至於傳位義子,那便更是笑話了,五代十國那段亂世方才過去兩百年,其間多少國君傳位給義子,結果那承位的義子很多當了皇帝后,要麼恢復自己本來姓氏,要麼改了國號,總之便是恢復自家姓氏法統,什麼扈家靠邊站去吧。這樣的做法,三娘麾下臣民可能有接受的,也可能有不接受,如此一來便是取亂之道。
所以若非逼不得已,從扈氏宗族內過繼子孫承嗣,還是收養義子繼位,都是不可取的。盧俊義等人一直憂心此事,若然將來山東路真要舉旗立號,三娘沒有親生子嗣傳位,這便是一大隱憂。所以當聽聞三娘夢中得九天玄女傳子這件事後,盧俊義與公孫勝兩個才會樂得屁顛屁顛的。
玉蓮的話提醒了三娘,天賜麟兒這給三娘解除了最大的一個隱患,而且不必嫁人生子,而且九天玄女賜子,這種神蹟,更讓凡夫俗子頂禮膜拜,君權神授這種說法便更加牢不可破,將來一旦舉旗立號,三孃的女子之身就更加不是問題了。她三娘是鑲星天命之人,又有白蓮教贈醫施藥,替天行道、賢德之名遠播,如今又取回傳國玉璽,現下更有天賜麟兒,將來若說三娘做不了皇帝,都沒人信服了吧。
想到這裡,三娘銀牙暗咬道:“不就生個孩子嗎?又不是要和男人幹那噁心之事,為了皇霸大業,豁出去了!”當下三娘起身道:“好吧,那就暫時不喝酒了,但我把了脈,並無有孕的脈象啊。”
孫二孃聽了道:“主公,都說能醫不自醫,或許你替自己把脈便不能細查,公孫先生也有醫術,不若請他來把把脈看。”三娘應了,也正好想請兩個再來商議,當下便命孫二孃去請公孫勝與盧俊義再來。

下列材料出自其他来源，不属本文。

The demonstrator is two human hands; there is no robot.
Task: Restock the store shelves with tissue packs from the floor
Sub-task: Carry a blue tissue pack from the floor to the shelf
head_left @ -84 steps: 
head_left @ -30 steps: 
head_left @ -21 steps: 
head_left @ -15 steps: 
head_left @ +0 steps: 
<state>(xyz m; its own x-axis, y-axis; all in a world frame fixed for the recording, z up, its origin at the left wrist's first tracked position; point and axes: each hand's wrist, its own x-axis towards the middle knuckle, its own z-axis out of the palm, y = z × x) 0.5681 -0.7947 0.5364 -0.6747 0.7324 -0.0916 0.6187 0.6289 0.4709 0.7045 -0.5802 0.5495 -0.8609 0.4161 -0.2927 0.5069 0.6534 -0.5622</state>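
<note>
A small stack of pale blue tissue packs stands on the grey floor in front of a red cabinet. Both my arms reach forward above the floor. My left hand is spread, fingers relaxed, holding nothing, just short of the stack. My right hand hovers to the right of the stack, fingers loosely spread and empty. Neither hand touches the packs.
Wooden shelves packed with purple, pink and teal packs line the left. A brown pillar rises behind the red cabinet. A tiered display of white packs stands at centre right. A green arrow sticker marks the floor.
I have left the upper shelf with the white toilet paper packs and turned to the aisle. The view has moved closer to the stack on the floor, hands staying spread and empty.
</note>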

少時盧俊義兩個到來,三娘將把脈之事說了,公孫勝便上前替三娘把脈,隨後眉頭深鎖道:“老道這裡也是未能把出滑脈來,主公並無喜脈之象,難道是還要等旬月之後,才能顯現出來?”
盧俊義不懂醫術,忙問其故,原來這喜脈的脈象,脈來流利,如盤走珠,稱為滑脈之象,但凡女子懷有身孕,一般要在一個月後,方才能把出脈象來,而且還要醫術高明的醫者細細把脈方能覺察,若真是今夜三娘得了天賜之子,從今夜算起,也要等一個多月,方才能把出脈象來。
聽了公孫勝的話後,三娘沉吟片刻,緩緩說道:“師兄,道長,我也知道將來若要成就皇霸之業,我這裡沒有親生子嗣會有隱憂。既然如今九天玄女娘娘夢中傳我子嗣,若是真有,我便坦然接受。但眼下我這脈象還未能把出,也不知此事是否真有,便先請幾位保守秘密,女營一干人等也要嚴守秘密,只等一個月之後,確認了又無身孕,再做商議。否則此事流傳出去了,一個月後若無子嗣,便是貽笑大方,有損我的名聲了。”

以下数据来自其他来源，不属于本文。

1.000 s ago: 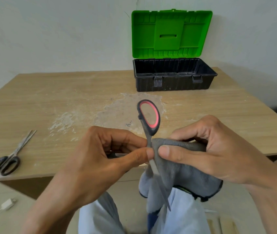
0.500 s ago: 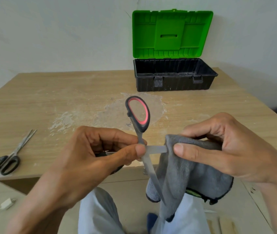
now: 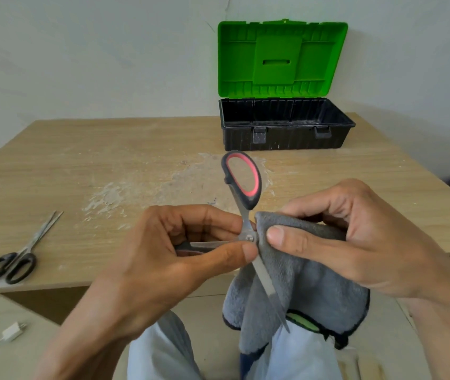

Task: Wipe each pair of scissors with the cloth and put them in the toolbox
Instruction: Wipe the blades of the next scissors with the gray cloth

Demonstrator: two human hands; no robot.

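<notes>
Red-and-black scissors (image 3: 244, 218), spread wide open, are held just off the bench's near edge at six o'clock. One handle loop points to twelve, one bare blade to five, and the other blade is hidden in the grey cloth (image 3: 300, 275) bunched against the pivot. Black-handled scissors (image 3: 18, 259) lie nearly closed at eight o'clock. The black toolbox (image 3: 284, 138) stands open at one o'clock, its green lid upright.

Left hand (image 3: 169, 259) low centre, thumb and fingers (image 3: 204, 215) curled, pinching scissors (image 3: 243, 185) at the pivot. Right hand (image 3: 355, 242) just beside it, thumb and forefinger pinching cloth (image 3: 300, 281). Forearms angle inward.
</notes>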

聽了這話後,盧俊義與公孫勝都是眉頭緊蹙起來,三娘見兩人神色不對,忍不住心頭狐疑起來,便皺眉道:“師兄,道長,你們是不是有什麼事瞞著我?”
此話一出,兩人都是面色大變,三娘見了,更是心頭疑雲大起,緩緩說道:“師兄,道長,兩位都是我至親至信之人,難道真不肯與我說實話麼?”

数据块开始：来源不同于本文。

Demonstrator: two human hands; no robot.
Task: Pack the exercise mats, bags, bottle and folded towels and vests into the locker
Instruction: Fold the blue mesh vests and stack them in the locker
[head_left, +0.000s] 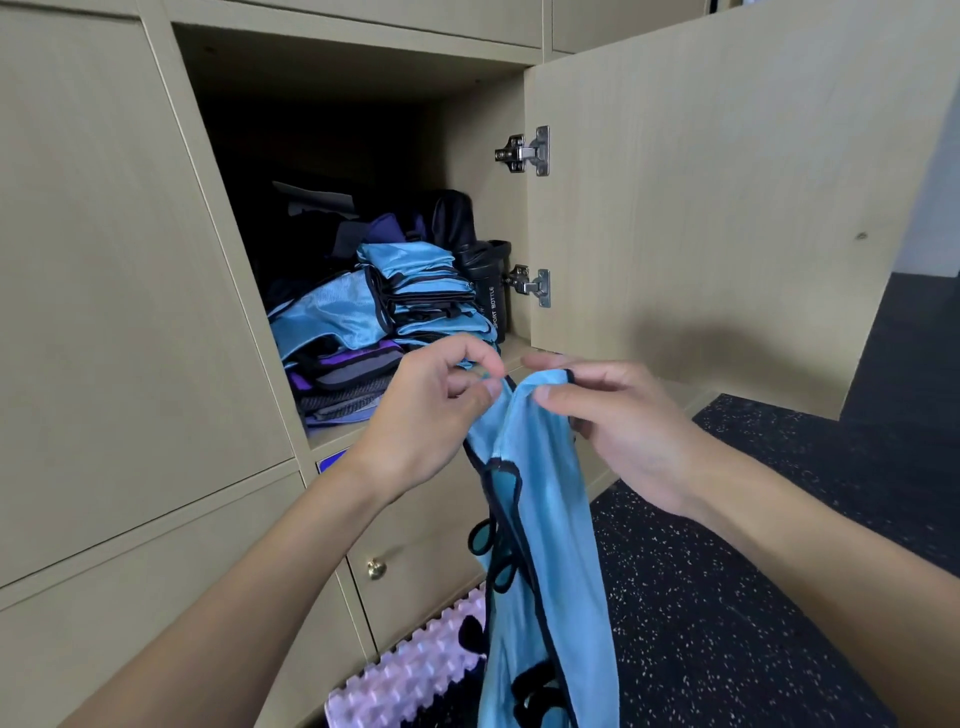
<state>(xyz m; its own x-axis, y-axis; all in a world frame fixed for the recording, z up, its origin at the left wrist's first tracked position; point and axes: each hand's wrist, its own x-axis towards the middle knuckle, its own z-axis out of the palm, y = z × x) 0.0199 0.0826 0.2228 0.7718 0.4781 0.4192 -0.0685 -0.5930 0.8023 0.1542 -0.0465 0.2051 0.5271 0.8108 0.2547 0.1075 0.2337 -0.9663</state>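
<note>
A light blue vest (545, 545) with black trim hangs unfolded in front of the open locker (363, 67). My left hand (431, 415) pinches its top edge on the left, and my right hand (618, 426) pinches the top edge on the right. Inside the locker, a stack of folded blue vests (415, 291) lies on purple and grey folded items (343, 379). A black sport bottle (491, 291) stands at the right of the stack. Dark bags (363, 223) fill the back of the compartment.
The locker door (727, 197) stands open to the right, with two metal hinges on its inner edge. A pink knobbly mat (410, 670) lies on the floor below. Dark speckled flooring (753, 597) spreads to the right. Shut locker doors surround the open compartment.
</note>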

盧俊義乃實誠之人,不忍心欺騙師妹,當下嘆口氣道:“此事乃是一個計策,便是黃軍師、朱軍師並我兩個一同商議的。”三娘面色大變,皺眉道:“什麼?”
公孫勝見盧俊義忍不住說了,當下嘆口氣道:“便在主公回來之後,心憂陳娘子身死之事時,我等幾個便在商議這件事了。只因主公一直不肯再嫁,這皇霸大業之上,便存有重大隱憂。是以我等幾個便開始策劃此事,便是想著先讓扈太公勸說主公,若主公還是不肯再嫁生子傳嗣,那我們便行此計策。”